Case ID: ad2d_237/html/0217-01.html
Source: Caselaw Access Project
Author: {"author": "", "license": "Public Domain", "url": "https://static.case.law/"}
Date Created: 2024-08-24T03:29:51.129683

The People of the State of New York, Respondent, v Alex Martinez, Appellant.
    [655 NYS2d 33]
   Judgment, Supreme Court, New York County (Juanita Bing Newton, J.), rendered July 6, 1994, convicting defendant, after a jury trial, of robbery in the first and second degrees, and sentencing him, as a second felony offender, to concurrent terms of 121/2 to 25 years and 71/2 to 15 years, respectively, unanimously affirmed.

Defendant’s claim that he was deprived of his right to effective appellate review due to an inadequate record is without merit. Defendant has failed to show that he was prejudiced by the failure to record certain questioning by the prosecutor and defense counsel during the jury voir dire, which portion of the voir dire defendant did not request be recorded (People v Yanowitch, 227 AD2d 225, lv denied 88 NY2d 997). Further, the available record is sufficient to confirm that the trial court appropriately denied defendant’s challenges for cause against two venirepersons subsequently challenged peremptorily by defendant (see, People v Harrison, 85 NY2d 794, 796). In this connection, we note that because defendant had not exercised all of his peremptory challenges by the completion of jury selection, even an erroneous ruling denying a challenge for cause would not constitute reversible error (People v Brown, 202 AD2d 266, lv denied 83 NY2d 964).
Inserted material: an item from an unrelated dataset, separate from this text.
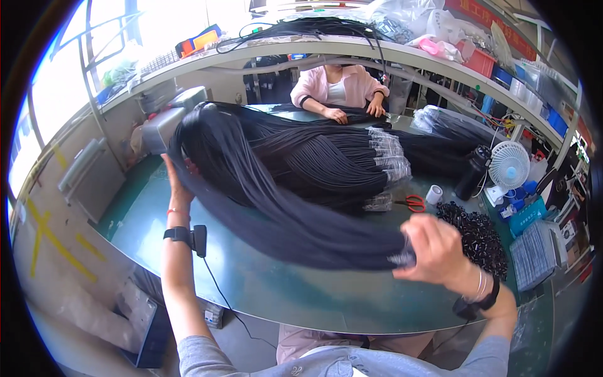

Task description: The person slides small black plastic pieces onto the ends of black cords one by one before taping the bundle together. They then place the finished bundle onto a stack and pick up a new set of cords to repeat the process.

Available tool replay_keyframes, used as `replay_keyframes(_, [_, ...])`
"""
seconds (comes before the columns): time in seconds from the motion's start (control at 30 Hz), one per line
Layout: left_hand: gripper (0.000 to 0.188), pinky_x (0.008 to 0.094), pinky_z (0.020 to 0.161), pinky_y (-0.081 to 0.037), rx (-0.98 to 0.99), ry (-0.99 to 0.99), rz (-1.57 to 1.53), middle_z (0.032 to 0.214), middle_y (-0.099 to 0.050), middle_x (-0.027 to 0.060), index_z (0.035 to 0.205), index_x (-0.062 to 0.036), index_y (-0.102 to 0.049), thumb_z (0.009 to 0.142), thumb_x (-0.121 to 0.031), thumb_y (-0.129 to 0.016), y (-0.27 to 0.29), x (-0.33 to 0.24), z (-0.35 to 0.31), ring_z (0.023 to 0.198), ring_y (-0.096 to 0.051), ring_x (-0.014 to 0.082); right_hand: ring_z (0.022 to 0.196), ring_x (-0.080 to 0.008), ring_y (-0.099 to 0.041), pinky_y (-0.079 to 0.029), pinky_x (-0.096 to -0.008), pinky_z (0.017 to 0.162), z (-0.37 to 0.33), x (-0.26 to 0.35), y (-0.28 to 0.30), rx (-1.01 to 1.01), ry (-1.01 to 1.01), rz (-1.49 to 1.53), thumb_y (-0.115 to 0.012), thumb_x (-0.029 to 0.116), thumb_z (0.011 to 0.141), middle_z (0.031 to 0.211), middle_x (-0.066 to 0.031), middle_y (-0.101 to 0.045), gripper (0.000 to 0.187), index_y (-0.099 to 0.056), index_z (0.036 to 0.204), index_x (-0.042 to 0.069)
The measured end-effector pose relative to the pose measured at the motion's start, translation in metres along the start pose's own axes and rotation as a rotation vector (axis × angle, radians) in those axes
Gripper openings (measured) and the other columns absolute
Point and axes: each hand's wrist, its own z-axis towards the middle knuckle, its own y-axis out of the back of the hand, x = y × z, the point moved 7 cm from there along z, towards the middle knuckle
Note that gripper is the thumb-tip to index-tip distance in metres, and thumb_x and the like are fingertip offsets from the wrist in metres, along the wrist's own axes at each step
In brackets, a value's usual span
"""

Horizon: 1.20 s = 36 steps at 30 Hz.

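A long bundle of black cables [282, 217] sweeps across the front of the table, slightly blurred by motion. My right hand [433, 248] is closed around its right end, where clear wrapping shows. At the bundle's raised left bend, my left hand [178, 185] holds it from the side, its fingers mostly hidden behind the cables. Behind lies a big pile of black cables [333, 154], its ends gathered in clear plastic wrap [389, 157]. Red-handled scissors [415, 203] and a white roll [434, 194] lie beyond my right hand.
A heap of small black parts [474, 235] sits right of my right hand. Nearby stand a dark bottle [472, 174], a small white fan [509, 164] and a stack of grey trays [534, 254]. Across the table [301, 308], a person [339, 91] handles black cables beneath a loaded shelf [314, 47].
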Motion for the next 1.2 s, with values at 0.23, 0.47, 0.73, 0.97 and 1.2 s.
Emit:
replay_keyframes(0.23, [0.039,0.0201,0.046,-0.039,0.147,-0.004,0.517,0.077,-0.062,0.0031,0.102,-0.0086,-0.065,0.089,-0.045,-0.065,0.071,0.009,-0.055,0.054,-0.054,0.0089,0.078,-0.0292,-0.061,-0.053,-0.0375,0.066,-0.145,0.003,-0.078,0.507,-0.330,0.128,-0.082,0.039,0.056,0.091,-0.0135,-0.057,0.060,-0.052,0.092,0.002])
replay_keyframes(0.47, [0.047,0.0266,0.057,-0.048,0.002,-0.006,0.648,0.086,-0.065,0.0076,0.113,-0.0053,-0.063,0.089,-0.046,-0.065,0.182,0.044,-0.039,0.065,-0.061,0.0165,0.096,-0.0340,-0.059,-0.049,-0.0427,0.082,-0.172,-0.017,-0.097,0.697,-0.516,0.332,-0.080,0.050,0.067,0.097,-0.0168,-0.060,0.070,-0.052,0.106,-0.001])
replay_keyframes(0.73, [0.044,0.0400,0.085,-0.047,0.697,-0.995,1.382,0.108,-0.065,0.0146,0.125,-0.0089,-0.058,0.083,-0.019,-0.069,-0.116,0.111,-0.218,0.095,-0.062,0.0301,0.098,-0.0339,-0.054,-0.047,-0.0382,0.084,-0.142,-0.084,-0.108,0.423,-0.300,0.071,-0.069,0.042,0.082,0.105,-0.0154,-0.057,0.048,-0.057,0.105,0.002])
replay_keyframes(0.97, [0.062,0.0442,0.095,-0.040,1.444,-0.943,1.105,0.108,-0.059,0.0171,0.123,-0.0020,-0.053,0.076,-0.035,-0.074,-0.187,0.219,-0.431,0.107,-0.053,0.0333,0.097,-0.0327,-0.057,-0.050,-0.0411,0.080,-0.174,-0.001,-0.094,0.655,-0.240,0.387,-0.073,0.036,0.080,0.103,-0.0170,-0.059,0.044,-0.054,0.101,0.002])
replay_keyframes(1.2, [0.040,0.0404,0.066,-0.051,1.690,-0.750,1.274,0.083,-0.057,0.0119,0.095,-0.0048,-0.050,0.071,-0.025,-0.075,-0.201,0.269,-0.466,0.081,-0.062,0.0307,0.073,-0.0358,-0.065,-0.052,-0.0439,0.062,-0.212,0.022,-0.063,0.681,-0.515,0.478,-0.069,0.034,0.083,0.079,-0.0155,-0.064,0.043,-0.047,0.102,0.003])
The trial court properly permitted the People to introduce evidence of an uncharged crime, shown by the People by clear and convincing evidence to share the unique modus operandi of the crimes charged herein and defendant’s identity as the perpetrator of the crime (see, People v Robinson, 68 NY2d 541). In light of defendant’s extensive cross-examination in connection with the uncharged crime, as well as the trial court’s explicit instructions to the jury regarding the limited purpose of the evidence in question, and the fact that defendant was acquitted of one of the charged robberies, we reject defendant’s claim of undue prejudice based on the scope of the uncharged crime evidence presented.

We perceive no abuse of discretion in sentencing. Concur— Murphy, P. J., Sullivan, Milonas and Tom, JJ.